Yesterday for the recycle collection, I put out glass, plastic, polystyrene and cardboard. The Yucky rubbish went out for the regular collection later.

So far today, it’s 2am, my rubbish has one milk carton, one plastic detergent bottle (both recyclable) and a coffee bag (sack). Now the coffee bag, I don’t honestly know if it’s plastic or some type of foil, or both, so it goes in the yucky rubbish along with a few scraps from my dinner plate..

Really, I don’t have much rubbish. I do try on a daily basis to control what I put out for the landfill collection.

I’ll never achieve Zero Waste, I know that, but I am conscious of what I chuck.

The celery I bought for the BBQ, none wasted, not even the base.

celerybase

The base of the celery

It’s in a pot with some water and it is already sprouting, once it’s established, I’ll plant it. So in the future when I need celery, I won’t need to buy a whole plant, just pluck what I need growing outside the kitchen

The suggestions in the Zero Waste challenge.

  • It’s very hard to find ‘naked’ produce here. I know of one shop where I can get some items, particularly spices and some bulk stuff like ketchup. But they don’t have bulk sugar, flour, etc; the stuff I need.
  • Creative food ideas, see above the challenge; I do that.
  • Upcycling trash, yup, I do that too.

Remember a couple of weeks ago I mentioned that I had a number of old PC items, keyboards and mice and my old cellphone that I was looking for a way to dispose of responsibly. Turns out that the weekly recyclable collection accepts these items too. I also collected a video player and DVD player from the regular rubbish, hopeful that they may be useful, if not I can dispose of them correctly and now they won’t finish up in the landfill as they would have.

Now, it’s back to bed, and hopefully to sleep.

 

Change the World Wednesday 31st Aug

Last week was furnaces, I don’t have a furnace, and neither do many people so Small Footprints found out. As we are heading into Spring (yesterday was 34⁰C – around 90⁰F) I cleaned my fan. Damn, now the font’s changed ( I can’t fully figure out this WordPress yet, it’s primitive and not at all user friendly.

There, got it back. Where was I? Ah, yes, I need more coffee… brb.

Slowly I am getting back into my blogging routine, but WordPress doubles the time necessary to write a post. I honestly can’t say a good thing about it. But at least it’s not Google.

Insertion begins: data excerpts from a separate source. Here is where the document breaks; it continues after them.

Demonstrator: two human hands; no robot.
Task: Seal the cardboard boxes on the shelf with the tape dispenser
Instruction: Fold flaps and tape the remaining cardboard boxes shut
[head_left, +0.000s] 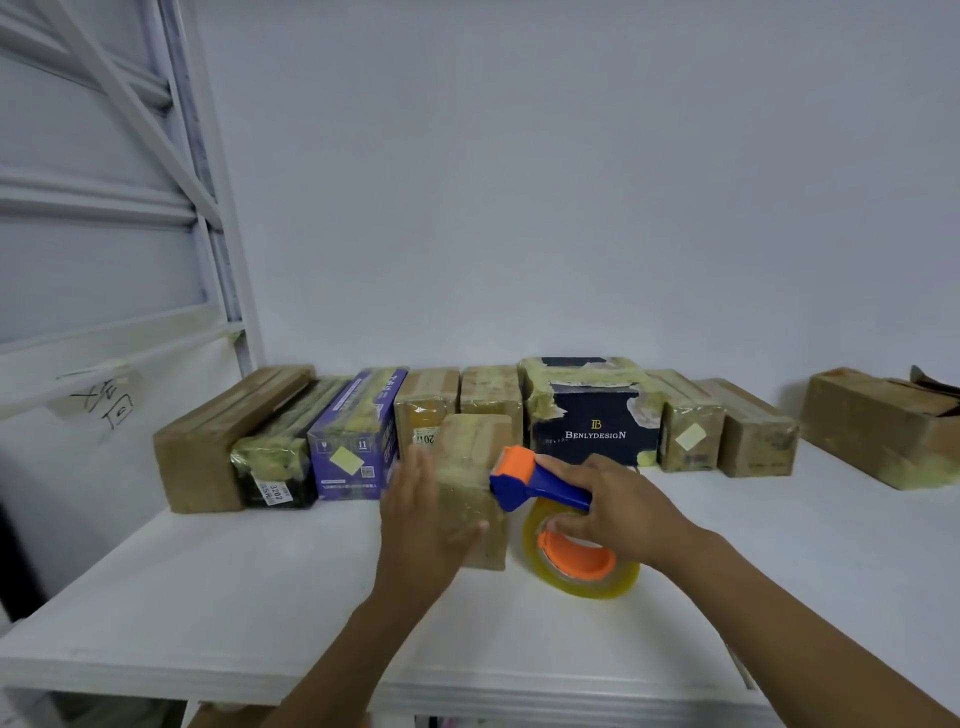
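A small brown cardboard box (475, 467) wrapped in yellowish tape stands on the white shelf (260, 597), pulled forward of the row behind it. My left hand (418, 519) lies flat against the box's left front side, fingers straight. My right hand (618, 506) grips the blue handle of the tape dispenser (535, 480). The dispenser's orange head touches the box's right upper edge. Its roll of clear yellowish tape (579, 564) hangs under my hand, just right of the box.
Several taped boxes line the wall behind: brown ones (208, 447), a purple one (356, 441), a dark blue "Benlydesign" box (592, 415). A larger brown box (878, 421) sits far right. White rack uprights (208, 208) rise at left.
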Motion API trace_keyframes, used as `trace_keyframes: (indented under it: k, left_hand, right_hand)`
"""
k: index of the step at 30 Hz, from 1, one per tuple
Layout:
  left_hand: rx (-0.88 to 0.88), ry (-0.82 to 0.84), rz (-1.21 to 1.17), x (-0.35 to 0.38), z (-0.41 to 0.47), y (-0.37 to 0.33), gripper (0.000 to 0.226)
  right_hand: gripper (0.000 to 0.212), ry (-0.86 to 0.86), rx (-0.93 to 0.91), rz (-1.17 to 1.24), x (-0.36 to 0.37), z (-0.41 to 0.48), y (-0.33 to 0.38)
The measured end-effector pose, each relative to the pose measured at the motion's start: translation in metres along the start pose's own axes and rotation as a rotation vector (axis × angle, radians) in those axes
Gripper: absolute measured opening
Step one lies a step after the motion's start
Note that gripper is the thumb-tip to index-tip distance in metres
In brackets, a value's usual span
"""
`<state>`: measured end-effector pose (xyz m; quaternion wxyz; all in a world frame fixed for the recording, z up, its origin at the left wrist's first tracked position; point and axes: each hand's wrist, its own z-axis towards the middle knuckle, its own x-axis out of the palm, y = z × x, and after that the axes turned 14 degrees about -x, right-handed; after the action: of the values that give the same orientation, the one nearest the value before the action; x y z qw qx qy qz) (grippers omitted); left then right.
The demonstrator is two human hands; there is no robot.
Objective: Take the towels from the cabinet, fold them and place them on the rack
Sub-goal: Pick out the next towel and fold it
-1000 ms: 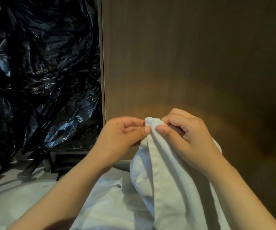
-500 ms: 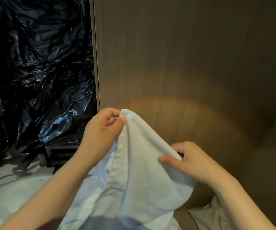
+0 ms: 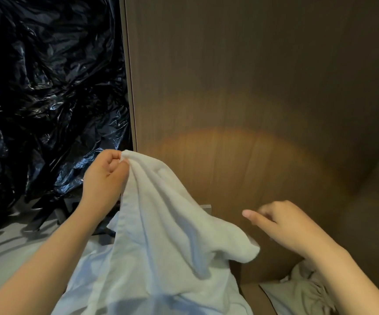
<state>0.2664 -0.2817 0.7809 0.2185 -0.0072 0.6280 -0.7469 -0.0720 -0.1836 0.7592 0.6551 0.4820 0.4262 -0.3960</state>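
A white towel (image 3: 161,235) hangs in loose folds in front of me, lifted by one corner. My left hand (image 3: 104,178) pinches that top corner between thumb and curled fingers. My right hand (image 3: 281,223) hovers to the right of the towel, apart from it, with the index finger pointing left and the other fingers loosely curled; it holds nothing. A free corner of the towel droops just below and left of my right hand. More white cloth (image 3: 302,289) lies at the bottom right, beside my right forearm.
A brown wooden panel (image 3: 252,87) fills the view behind my hands. Crumpled black plastic sheeting (image 3: 47,87) covers the left side. Below it lies a pale surface (image 3: 6,253) with dark objects standing on it.
My right hand slid down the towel's edge, let it go and moved right. My left hand keeps the top corner, now further left; the towel has spread wider.
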Motion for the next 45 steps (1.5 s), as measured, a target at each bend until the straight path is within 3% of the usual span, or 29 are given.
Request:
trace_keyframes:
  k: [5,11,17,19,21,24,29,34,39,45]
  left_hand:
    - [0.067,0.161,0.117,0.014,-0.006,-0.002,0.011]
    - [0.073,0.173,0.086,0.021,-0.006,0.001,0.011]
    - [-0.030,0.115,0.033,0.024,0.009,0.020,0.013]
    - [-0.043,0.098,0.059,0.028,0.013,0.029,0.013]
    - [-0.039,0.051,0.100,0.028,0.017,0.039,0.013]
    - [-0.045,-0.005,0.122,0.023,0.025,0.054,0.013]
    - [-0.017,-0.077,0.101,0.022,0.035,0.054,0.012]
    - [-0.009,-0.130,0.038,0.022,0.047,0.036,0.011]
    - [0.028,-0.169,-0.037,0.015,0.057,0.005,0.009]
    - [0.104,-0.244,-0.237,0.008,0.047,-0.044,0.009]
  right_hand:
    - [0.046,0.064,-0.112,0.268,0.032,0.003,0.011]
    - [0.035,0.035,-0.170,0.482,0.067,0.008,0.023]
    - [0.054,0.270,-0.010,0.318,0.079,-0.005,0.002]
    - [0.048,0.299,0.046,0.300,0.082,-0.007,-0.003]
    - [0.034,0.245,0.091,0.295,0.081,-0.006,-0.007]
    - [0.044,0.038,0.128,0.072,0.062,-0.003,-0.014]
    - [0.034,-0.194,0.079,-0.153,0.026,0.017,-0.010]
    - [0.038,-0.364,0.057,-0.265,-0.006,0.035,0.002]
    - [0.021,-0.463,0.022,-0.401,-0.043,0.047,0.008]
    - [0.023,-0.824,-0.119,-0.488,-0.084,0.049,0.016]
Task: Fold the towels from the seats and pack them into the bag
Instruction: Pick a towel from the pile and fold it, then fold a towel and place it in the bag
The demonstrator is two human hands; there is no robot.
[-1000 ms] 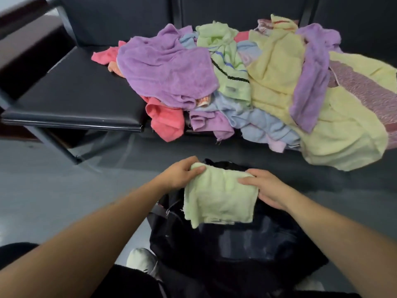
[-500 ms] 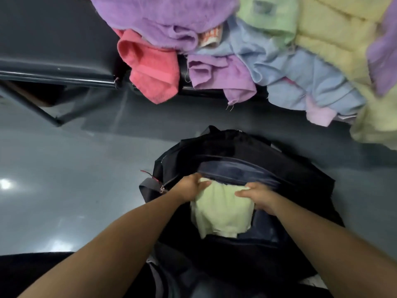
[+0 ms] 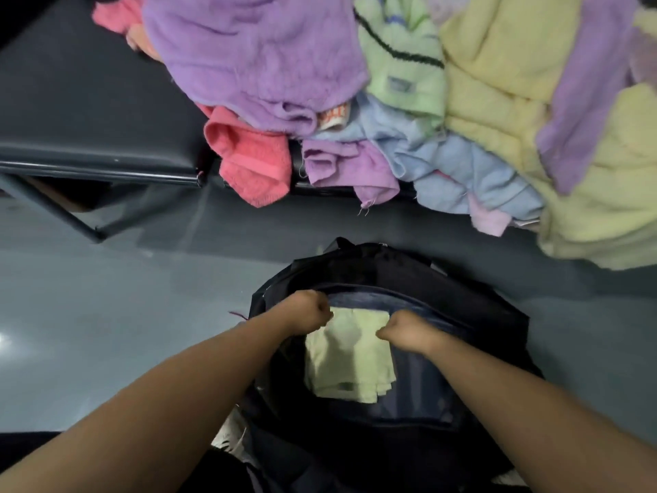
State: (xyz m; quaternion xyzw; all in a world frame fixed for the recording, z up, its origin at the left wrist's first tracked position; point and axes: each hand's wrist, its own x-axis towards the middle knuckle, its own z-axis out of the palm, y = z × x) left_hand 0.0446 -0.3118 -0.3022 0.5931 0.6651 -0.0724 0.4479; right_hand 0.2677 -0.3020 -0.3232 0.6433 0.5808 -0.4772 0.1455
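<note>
A folded pale green towel (image 3: 350,361) lies inside the open black bag (image 3: 473,314) on the floor in front of me. My left hand (image 3: 307,311) grips the towel's far left corner with curled fingers. My right hand (image 3: 403,330) grips its far right corner the same way. Both hands sit low inside the bag's opening. On the dark seats (image 3: 81,112) above lies a heap of unfolded towels: purple (image 3: 249,55), pink (image 3: 252,161), light blue (image 3: 458,165), striped green (image 3: 401,65) and yellow (image 3: 505,83).
Grey floor (image 3: 106,307) spreads to the left of the bag. A metal seat leg (image 3: 53,211) slants down at the left. Several towels hang over the seat's front edge, just above the bag. My dark trousers (image 3: 32,446) show at the bottom.
The hands have carried the folded green towel down from above the bag into its opening. My view tilted down and came closer to the bag.
</note>
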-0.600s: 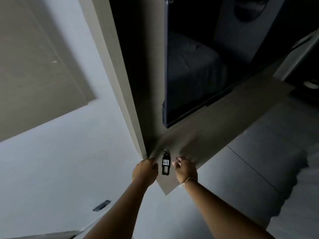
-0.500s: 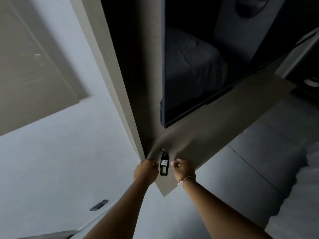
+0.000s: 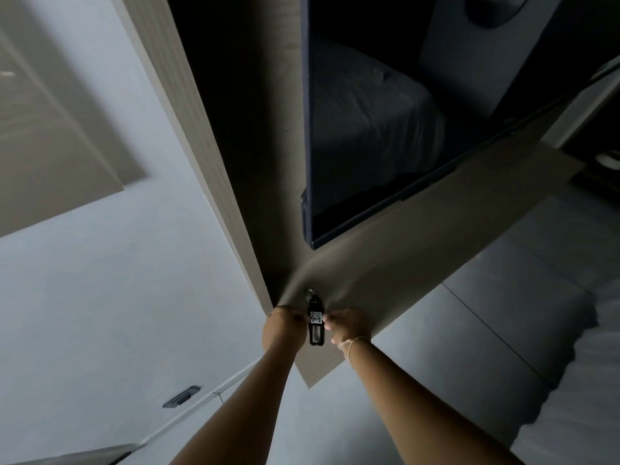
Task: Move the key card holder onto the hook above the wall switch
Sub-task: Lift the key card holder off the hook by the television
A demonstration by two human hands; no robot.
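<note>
A small black key card holder [image 3: 316, 327] with a white label hangs upright against a beige wood wall panel [image 3: 402, 263]. Its metal ring [image 3: 309, 292] sits at the top, at a small fitting on the panel. My left hand [image 3: 285, 325] pinches the holder's left side. My right hand [image 3: 347, 327], with a thin bracelet at the wrist, pinches its right side. Both forearms reach up from the bottom of the view. I cannot make out the hook itself or a wall switch.
A dark wall-mounted screen [image 3: 385, 129] hangs above and right of the holder, reflecting a bed. A pale vertical trim [image 3: 201, 162] borders the panel on the left, with white wall beyond. A small dark fixture [image 3: 183, 396] sits low on that wall. White bedding [image 3: 587, 380] lies at right.
Both hands have closed in from beside the holder and now grip its sides. The view has drifted slightly up and left.
</note>
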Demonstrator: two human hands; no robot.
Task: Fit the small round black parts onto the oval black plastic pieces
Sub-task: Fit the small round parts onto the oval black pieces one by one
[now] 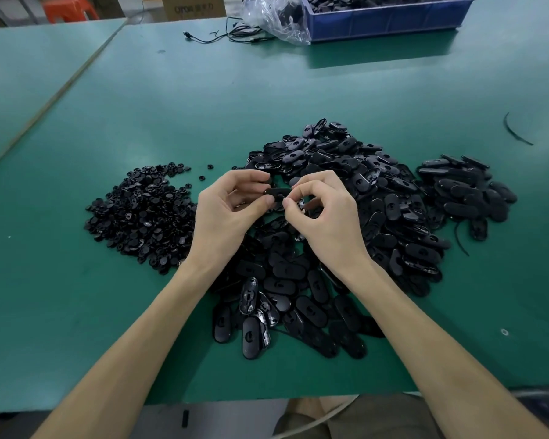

Back to fans, having cleaned my room fan, I wondered about the fan in my cooler. Does it look like this? Not yet, but I wonder how much extra power a dirty cooler fan makes you use… Does yours look like this?

This week’s Change the World Wednesday challenge on Reduce  Footprints:

This week, head over to Zero Waste Week 2011 and commit to at least one activity which will reduce waste away from home. Be sure to come back here and share your commitment. The same rules will apply as always … if you write about it and/or tweet about, you’ll be honored next week. After committing to an activity, keep track of your progress because we’ll be talking about our successes next week.

Damn, I can’t even do colours here!

So off I went to see what Zero Waste was all about.

Here in Brazil it’s difficult to be ‘zero waste.’ The whole country seems primed against it and any attempt.

No. 1 on Zero Waste’s list. I don’t eat out at places like Starbucks, heaven forbid, I hate the very thought, as I hate all franchise outlets. The places I frequent don’t have disposable cups, plates, or utensils.

No. 6 But they do have plastic ketchup and mustard sachets, paper sachets for salt and toothpicks (that is the law in Rio de Janeiro). Eating places of all types are not permitted salt shakers and sauce bottles.

But I do use my plastic cup at work to avoid disposable cups in the water coolers; and I refuse to use the condiments at restaurants and they know why. It is a subject that I have argued the toss with them many times, but they are bound by the council law. I confess that I use paper serviettes provided in the restaurants. However, I don’t use their paper towels in the bathroom, I am a boy (albeit an old one) and wipe my hands on my jeans.

Strictly speaking, I am not ‘zero waste’, but I do make inroads in the attempt.